Lately I have been feeling like I am in a quiltmaking morass. I tell myself that at least I am working and making some progress. The problem is that the progress is slow and doesn’t feel real. Morass is a word with a real negative connotation. I couldn’t think of a more positive word. I don’t feel negative, just a bit…..morassy. Finally, I had to sit down and face reality.
As you know, I make regular lists of my projects to try and keep the UFO list low. I have gotten pretty good at finishing things I start. After reading Friend Julie’s post about balance, I think the problem is that I am working on too much at once. As a result, I can only make incremental progress on any one project. This is the down side of leaders and enders.
Leaders and enders is not bad. It is a fantastic technique and I get so much done when I use the leaders and enders method. Remember Fresh Fruit? I just reached the point where I expected too much out of it.
Right now I am working on the Peacock, Yellow Donation quilt #2, the En Provence Mystery quilt primarily. Primarily is the key word. I also started making some gift bags. I needed a finish, plain and simple.
The problem is that all of these projects are a different stages. Some need cutting, some need color choices. Others, especially The Peacock, need lots of thinking. The Yellow Donation Quilt #2 is the easiest to deal with. It is true leaders and enders. I can just stick the pieces under my needle without much drama. The thing about leaders and enders is that it works best for me if I have one thinking project and one mindless project. Three projects is too much.

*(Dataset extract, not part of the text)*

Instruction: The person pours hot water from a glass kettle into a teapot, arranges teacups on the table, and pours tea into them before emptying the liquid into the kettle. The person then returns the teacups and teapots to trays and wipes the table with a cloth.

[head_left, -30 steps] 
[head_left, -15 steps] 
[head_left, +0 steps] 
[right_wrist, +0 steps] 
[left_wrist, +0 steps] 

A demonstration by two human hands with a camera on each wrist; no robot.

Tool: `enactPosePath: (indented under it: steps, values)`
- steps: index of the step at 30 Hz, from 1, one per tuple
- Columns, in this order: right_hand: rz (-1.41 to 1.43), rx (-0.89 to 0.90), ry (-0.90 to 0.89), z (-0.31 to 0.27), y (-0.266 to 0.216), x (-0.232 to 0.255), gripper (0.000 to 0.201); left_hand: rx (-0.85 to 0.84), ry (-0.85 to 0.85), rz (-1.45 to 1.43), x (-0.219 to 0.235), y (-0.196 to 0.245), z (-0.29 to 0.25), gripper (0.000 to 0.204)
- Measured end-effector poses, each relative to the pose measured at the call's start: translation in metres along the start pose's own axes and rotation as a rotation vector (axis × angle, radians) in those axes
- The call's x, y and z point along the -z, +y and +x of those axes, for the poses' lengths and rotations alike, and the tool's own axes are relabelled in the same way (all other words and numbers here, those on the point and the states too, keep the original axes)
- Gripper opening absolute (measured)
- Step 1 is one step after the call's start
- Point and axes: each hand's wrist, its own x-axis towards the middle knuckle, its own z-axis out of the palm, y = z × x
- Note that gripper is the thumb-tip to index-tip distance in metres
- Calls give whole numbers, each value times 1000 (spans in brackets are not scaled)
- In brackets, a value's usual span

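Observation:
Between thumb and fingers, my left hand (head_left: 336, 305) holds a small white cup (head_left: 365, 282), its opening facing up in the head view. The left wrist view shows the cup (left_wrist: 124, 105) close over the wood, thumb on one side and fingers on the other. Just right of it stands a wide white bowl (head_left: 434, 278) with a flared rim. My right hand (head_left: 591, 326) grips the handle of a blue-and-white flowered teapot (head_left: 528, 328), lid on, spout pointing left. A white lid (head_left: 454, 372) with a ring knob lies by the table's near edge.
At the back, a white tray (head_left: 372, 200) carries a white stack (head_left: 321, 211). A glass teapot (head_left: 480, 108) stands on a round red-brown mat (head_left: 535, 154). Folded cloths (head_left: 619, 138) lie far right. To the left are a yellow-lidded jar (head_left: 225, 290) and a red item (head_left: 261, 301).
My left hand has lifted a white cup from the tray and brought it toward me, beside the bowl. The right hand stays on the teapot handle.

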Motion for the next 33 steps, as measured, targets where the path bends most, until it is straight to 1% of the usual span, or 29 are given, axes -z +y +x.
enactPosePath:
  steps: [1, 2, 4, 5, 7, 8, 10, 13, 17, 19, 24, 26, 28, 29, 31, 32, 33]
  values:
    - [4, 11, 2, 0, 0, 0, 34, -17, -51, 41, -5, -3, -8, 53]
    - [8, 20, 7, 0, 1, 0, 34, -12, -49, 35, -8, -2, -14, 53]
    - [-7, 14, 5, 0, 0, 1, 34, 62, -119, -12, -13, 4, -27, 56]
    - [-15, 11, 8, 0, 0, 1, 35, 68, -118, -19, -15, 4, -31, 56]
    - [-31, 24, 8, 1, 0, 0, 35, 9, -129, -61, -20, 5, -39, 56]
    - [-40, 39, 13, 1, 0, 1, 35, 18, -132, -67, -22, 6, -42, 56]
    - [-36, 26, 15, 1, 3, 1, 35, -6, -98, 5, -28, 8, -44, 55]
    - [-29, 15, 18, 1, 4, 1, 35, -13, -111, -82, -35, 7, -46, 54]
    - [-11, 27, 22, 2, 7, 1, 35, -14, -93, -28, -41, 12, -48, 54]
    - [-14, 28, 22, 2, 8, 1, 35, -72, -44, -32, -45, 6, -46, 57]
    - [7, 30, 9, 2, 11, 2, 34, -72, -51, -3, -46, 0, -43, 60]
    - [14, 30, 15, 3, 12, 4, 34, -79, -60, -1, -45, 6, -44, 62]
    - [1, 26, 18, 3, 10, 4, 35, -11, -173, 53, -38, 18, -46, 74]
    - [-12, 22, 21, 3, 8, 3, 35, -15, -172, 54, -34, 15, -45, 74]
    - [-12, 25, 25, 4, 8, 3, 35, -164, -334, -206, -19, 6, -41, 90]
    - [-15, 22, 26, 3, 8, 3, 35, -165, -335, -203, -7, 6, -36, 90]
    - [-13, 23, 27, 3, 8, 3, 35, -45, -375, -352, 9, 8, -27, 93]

I started working on En Provence, because I really wanted to try and work along as the clues were released. It didn’t work, but it was on my mind and I was trying. Now that the reveal has happened, I still like the design and since I started, I am loathe not to work on it. It might be easier if I paused working on this until I was done with the Peacock and then got back to it. I have blocks of time that are good for cutting, though, and En Provence needs the type of cutting I can do with these blocks of time.
The Peacock is actually coming along well. I have struggled along and am finally turning a corner. More on that soon.
Still, the projects feel like they are going slowly. I feel like I am slogging through ankle deep mud, but without the dirt and negativity. I blame the Peacock. I don’t know if it is just a difficult project. Or if I have lost interest and, thus, motivation or if the problem is something entirely different. I think I will be glad when it is done.
I did make some progress over the weekend and I feel like I am getting through the morass.